Extending this to selecting a minimum of three or more unsigned multibit binary numbers, the numbers can be evaluated in pairs in tournament-ladder fashion, with the candidates narrowed by half at each stage. At each stage, a plurality of pairs is evaluated simultaneously, and the duration of each stage is the duration of the longest comparison in that stage, which in turn is the comparison that requires evaluation of the greatest number of bits until bits that are not identical are found—i.e., the longest comparison is for the pair in which the two numbers have the greatest number of identical MSBs.
For some applications, it is necessary to find not only the smallest number in a group of numbers, but also the second-smallest number—i.e., the problem presented is to find the two smallest numbers in a set of numbers. In the process described above, the second-smallest number may be the result of the comparison in one of the pairs from which the smallest number was not selected. Alternatively, it may be that the other number in the pair from which the smallest number was selected, while larger than the smallest number, is nevertheless smaller than any of the other comparison results and therefore is the second-smallest number.
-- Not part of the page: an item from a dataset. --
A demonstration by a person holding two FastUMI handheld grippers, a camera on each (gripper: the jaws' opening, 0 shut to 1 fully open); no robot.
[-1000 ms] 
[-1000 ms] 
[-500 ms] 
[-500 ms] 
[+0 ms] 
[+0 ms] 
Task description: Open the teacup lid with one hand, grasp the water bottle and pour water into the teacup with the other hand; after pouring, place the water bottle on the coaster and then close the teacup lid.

Thus to select the second-smallest number requires comparing the other number in the pair from which the smallest number was selected, and all of the results of the comparisons in the pairs from which the smallest number was not selected. Typically, this is done in a cascaded tree, and therefore the required comparison is between the other number in the pair from which the smallest number was selected, and the result of one other comparison. Even so, however, that comparison heretofore could not be made until the determination of the smallest number had been made.